When did you become conservative? If you were ever liberal, what made you walk away?

Well, I definitely think that everyone has to ‘walk away’ from the Left at some point, because I believe that everyone is born somewhat of a Leftist. As with all very young children, when I first heard about welfare and such, I of course though that it sounded good. You realize, children are dependents, and dependents want to be taken care of – so that attitude of being a Leftist is ingrained in people from birth. Of course, a lot of people mature pretty quickly, including myself, and from pretty early on I realized the flaws that the Left has.

I attribute my first grasping of conservatism to be because of the influence of my dad. Fathers are critical in shaping a child’s worldview, and part of the influence that fathers tend to have on their children is setting an example of how to be a successful and productive individual. From a very young age, I spent time with my dad as he worked at his business, and I remember that he knew a lot about money in addition to having a good work ethic. I remember one discussion I had with my dad in which he explained to me why dishonestly stealing or cheating people is wrong, and I suppose I applied that principle to politics. After all, the Left likes to steal from the working class, and they use dishonesty to gain supporters, even when it’s not always obvious. My parents also had decided to home school me so that I wouldn’t be exposed to the Marxist bias in public indoctrination centers, so I also feel like that also helped form my conservative foundation.

As for exactly how far I walked away from the Left… that’s where the rest of my conservative beliefs come from. I’ve always enjoyed watching YouTube videos by prominent conservative speakers. I’d actually consider one of my hobbies to be simply watching YouTube, and I consider intellectual pursuits such as that to be very noble. I honestly find it extremely disheartening whenever I see other teenagers who don’t really have any actual hobbies or interests, and I often see a lot of other teenagers simply living a shallow life of pursuing sex, drugs, partying, and participating in other mainstream degeneracies. This may come across as prideful, but I honestly feel much more enlightened and more mature than other people my age, and I wish that more people my same age would take an interest in conservatism. Life is full of joy and prosperity: We life in the glorious United States, and yet, many young people are literally Neo-Marxists who want everything to be for free.
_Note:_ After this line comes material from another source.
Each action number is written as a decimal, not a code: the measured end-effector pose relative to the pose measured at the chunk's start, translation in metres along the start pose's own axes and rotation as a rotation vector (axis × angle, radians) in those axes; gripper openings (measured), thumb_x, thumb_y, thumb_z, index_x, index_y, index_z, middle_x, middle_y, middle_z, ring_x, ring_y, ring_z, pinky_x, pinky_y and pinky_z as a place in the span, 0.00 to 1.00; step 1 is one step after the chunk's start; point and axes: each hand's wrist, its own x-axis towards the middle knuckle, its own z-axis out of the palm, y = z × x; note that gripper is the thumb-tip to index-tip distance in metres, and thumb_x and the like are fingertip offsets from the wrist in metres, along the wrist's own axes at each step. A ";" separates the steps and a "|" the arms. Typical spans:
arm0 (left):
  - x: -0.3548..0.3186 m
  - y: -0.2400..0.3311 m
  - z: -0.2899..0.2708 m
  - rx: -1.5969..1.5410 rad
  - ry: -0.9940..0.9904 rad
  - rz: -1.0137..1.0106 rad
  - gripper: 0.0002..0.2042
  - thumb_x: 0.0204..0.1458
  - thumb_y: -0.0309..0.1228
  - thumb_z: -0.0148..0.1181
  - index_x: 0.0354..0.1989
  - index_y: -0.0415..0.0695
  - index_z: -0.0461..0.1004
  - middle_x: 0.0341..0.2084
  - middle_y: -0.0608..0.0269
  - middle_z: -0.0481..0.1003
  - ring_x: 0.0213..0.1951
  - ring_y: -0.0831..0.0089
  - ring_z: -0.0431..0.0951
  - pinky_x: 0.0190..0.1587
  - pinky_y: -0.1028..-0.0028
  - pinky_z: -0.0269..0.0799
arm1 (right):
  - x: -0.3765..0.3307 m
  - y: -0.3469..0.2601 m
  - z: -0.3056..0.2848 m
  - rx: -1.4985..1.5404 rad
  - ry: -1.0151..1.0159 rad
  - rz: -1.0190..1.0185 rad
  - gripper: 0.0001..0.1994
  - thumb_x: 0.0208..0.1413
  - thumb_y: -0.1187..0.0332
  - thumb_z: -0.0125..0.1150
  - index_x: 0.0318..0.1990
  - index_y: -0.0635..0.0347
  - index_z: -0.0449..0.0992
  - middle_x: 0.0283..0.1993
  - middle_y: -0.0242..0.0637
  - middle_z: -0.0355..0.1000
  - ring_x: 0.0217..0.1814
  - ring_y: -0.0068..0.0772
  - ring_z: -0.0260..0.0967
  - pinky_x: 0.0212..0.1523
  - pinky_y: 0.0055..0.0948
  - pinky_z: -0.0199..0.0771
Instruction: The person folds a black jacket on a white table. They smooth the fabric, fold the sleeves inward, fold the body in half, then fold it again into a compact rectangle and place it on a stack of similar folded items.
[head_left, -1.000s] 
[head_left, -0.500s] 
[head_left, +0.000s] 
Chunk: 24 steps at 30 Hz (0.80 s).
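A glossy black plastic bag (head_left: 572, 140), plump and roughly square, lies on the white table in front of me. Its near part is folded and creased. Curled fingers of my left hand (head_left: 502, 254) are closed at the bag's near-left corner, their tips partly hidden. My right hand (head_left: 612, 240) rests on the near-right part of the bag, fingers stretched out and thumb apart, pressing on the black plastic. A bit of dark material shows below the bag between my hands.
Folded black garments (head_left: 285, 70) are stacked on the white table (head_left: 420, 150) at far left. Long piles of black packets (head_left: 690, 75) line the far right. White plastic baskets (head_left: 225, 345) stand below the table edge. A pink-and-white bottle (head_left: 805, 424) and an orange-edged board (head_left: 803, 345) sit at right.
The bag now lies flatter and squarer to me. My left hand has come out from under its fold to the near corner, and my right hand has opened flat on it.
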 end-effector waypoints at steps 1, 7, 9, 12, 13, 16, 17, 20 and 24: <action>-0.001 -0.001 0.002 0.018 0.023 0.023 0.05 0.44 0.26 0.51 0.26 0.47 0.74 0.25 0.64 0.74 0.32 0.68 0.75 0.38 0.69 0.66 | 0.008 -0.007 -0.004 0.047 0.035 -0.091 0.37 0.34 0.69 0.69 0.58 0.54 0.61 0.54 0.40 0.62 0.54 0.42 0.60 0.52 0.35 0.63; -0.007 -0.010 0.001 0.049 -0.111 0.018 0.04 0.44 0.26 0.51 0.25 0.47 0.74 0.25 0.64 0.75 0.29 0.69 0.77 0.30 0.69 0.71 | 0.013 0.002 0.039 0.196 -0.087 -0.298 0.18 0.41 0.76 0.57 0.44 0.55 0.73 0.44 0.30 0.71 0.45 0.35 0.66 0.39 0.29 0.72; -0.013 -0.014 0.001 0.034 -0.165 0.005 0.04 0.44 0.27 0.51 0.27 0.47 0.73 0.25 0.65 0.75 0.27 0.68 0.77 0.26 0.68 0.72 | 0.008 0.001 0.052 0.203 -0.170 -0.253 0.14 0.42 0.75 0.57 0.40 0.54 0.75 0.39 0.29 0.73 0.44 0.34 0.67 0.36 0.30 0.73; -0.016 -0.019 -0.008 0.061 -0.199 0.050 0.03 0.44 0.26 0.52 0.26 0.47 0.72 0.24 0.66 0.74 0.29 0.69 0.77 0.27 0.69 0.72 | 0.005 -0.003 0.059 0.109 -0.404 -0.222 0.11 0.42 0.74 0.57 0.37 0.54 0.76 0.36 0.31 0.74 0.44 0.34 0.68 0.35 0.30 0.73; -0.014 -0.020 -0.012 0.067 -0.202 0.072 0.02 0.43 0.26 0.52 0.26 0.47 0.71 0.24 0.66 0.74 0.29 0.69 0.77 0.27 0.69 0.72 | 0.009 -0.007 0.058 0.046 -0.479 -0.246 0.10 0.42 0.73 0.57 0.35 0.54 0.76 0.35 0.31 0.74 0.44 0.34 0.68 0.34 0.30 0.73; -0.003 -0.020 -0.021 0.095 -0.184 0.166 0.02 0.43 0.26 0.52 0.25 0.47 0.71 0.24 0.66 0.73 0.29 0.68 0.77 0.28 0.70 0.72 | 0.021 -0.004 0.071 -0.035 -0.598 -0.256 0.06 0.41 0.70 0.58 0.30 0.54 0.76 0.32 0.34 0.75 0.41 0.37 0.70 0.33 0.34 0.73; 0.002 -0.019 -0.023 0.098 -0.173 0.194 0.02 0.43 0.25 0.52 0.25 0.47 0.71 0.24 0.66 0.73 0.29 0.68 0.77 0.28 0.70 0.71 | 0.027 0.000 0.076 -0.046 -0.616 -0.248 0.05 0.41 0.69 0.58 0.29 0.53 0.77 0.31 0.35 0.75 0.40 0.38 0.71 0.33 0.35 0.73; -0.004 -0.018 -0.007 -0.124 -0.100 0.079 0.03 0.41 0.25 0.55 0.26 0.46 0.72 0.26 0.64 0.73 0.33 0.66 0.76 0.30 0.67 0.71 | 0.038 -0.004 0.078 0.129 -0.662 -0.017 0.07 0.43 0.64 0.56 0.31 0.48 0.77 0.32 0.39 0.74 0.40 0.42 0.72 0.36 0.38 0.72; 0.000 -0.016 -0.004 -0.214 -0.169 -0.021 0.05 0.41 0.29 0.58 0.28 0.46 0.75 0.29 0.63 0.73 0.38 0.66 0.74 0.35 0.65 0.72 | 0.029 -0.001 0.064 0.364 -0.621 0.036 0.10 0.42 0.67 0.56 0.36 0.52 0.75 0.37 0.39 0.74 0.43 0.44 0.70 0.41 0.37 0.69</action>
I also have come up with a lot of my own ideas as well, which shaped my rejection of normie mainstream conservatism. I now identify as a nationalist, and as an example of some of my more conservative beliefs, I personally think only older male property owners should have the right to vote, and that’s not out of hatred for anyone, but rather out of a respect for traditional conservatism and a regard for facts and logic. Many of my views, such as my views on voting rights, were shaped by my own conversations with liberals. Liberals honestly don’t have anything to back their beliefs besides feelings and emotions, and I’ve realized that you can’t base your worldview on subjective interpersonal feelings. Honestly, the Left’s core belief of thinking that their feelings are truth is what caused me to reject it entirely.
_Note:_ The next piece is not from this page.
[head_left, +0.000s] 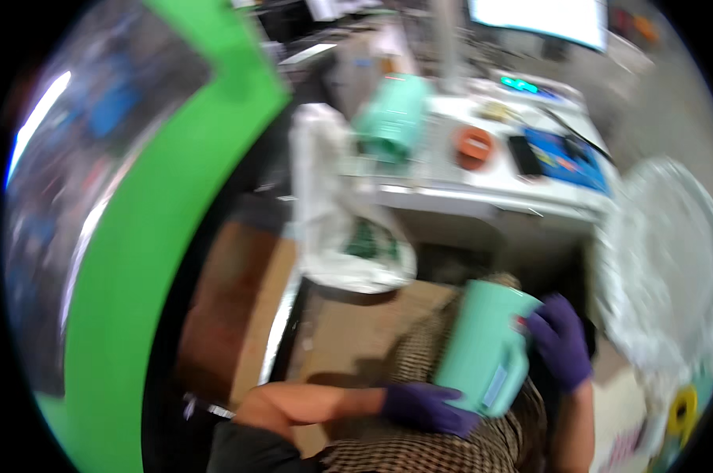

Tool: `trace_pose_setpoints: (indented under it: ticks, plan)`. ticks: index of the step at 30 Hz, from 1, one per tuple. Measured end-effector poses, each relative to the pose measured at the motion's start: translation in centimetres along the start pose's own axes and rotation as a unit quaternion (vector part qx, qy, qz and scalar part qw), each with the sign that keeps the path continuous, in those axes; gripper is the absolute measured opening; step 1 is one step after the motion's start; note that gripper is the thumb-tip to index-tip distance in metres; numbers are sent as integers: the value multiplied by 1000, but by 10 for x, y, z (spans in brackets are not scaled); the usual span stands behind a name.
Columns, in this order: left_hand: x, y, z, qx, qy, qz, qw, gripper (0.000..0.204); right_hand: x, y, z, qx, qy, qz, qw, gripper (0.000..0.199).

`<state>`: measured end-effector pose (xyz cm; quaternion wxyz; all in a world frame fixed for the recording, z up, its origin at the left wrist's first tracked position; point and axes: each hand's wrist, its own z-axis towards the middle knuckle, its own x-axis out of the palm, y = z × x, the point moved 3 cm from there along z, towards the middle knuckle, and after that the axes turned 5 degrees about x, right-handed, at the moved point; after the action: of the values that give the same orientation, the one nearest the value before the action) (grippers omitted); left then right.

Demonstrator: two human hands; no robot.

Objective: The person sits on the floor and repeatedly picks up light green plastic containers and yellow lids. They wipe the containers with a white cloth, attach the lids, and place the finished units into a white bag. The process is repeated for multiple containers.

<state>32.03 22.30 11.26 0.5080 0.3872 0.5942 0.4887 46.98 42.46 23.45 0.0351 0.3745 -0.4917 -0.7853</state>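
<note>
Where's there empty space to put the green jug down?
Left of the held jug and checked cloth, the cardboard below the white bag looks bare. The white table shows a small gap between the other jug and orange disc. Crowded: the table's right, with black slab beside blue packet.

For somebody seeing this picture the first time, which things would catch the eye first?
Probably the bright green curved band sweeping down the left side. Next, perhaps the mint-green container at lower centre, between the purple-gloved left hand and right hand. The glowing screen stands out at upper right.
</note>
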Motion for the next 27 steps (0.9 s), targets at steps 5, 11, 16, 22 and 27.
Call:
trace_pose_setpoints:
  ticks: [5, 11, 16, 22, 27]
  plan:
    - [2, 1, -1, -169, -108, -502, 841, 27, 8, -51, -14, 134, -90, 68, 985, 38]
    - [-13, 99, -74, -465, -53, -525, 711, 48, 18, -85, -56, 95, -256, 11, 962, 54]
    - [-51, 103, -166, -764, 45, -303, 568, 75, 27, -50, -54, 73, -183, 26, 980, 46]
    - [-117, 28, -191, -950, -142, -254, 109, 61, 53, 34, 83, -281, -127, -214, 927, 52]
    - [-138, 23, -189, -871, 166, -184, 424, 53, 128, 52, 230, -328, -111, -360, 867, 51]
Do you feel at all afraid to be openly conservative? If so, how do you cope with being closeted?

I absolutely feel worry of being a conservative. The Left tends to be extremely hateful and oppressive, and I know that a few anti-Semites on the Right can be hateful as well, but primarily the Left shows itself to be the most intolerant. I personally don’t hate anyone based on what they believe, and people are entitled to their own opinions, within reason. That’s the beauty of having a liberty in a free nation: People are of course going to have different opinions if they have the right to think for themselves. It’s wrong to even want to enslave the human mind’s capacity to reason, and since we’re all different individuals, we’re all going to have slightly different ideas, even when we’re on the same side of an issue. But, the Left doesn’t understand any of this, and because of their inability to reason with reality, they seek to silence conservatives from speaking. Here’s the point though: When the Left tries to silence someone, it is made clear that the Left is wrong because the Left refuses to refute our beliefs with facts and logic.
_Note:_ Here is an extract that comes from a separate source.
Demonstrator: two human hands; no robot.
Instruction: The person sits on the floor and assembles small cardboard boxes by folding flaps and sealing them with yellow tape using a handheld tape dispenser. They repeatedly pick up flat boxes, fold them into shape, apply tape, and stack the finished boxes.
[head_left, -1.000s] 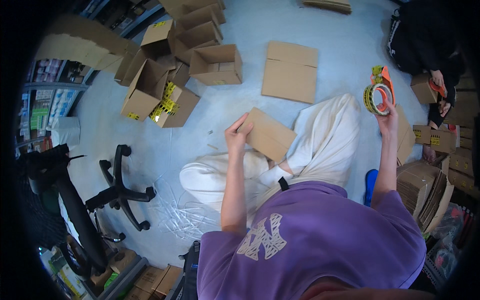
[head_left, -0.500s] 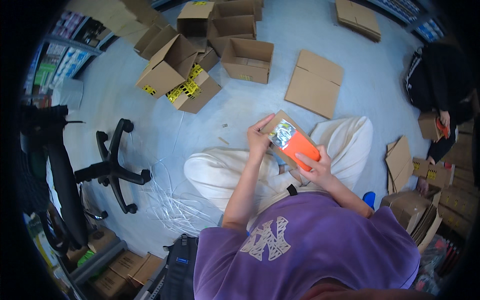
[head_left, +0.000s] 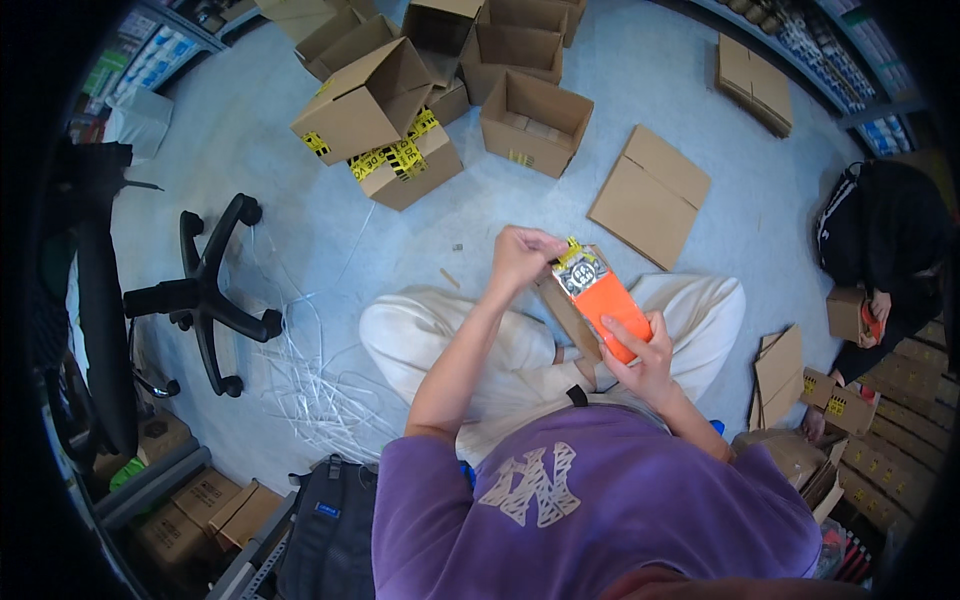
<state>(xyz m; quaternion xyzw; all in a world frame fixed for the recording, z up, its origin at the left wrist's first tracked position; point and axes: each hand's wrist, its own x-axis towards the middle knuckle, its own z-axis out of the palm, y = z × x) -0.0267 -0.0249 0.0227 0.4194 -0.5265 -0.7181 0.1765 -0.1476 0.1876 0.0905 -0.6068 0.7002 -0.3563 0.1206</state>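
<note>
While the right hand (head_left: 645, 364) clamps the orange tape dispenser (head_left: 608, 308), the left hand (head_left: 524, 260) sits at its ten o'clock beside the yellow tape (head_left: 572, 247), pinch impossible to tell. Taping the cardboard (head_left: 567, 317) at eight o'clock seems underway; the next move likely calls for steady alignment.

Black lettering marks yellow tape (head_left: 397, 159) on a carton (head_left: 420, 181) left of and beyond the orange tape dispenser (head_left: 604, 308), itself bearing a round print (head_left: 584, 273). Below the dispenser, a purple shirt (head_left: 640, 480) carries a pale letter emblem (head_left: 547, 491).
</note>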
Sometimes on Twitter and social media, I’ve seen liberal lunatics literally calling for the death of Christians, but the Left never gets banned for hate speech, whereas Right-wing speakers often get banned from social media over even the slightest thing. We have to remember that Leftists have the ability to create a situation like Nazi Germany if our nation morally degrades into hatred and violence, and it’s important for us to remember that we’re all people, with our own rights to differing beliefs and ideas. Yet the collectivists have forgotten that.

What advice do you have for other conservatives who are afraid to speak out?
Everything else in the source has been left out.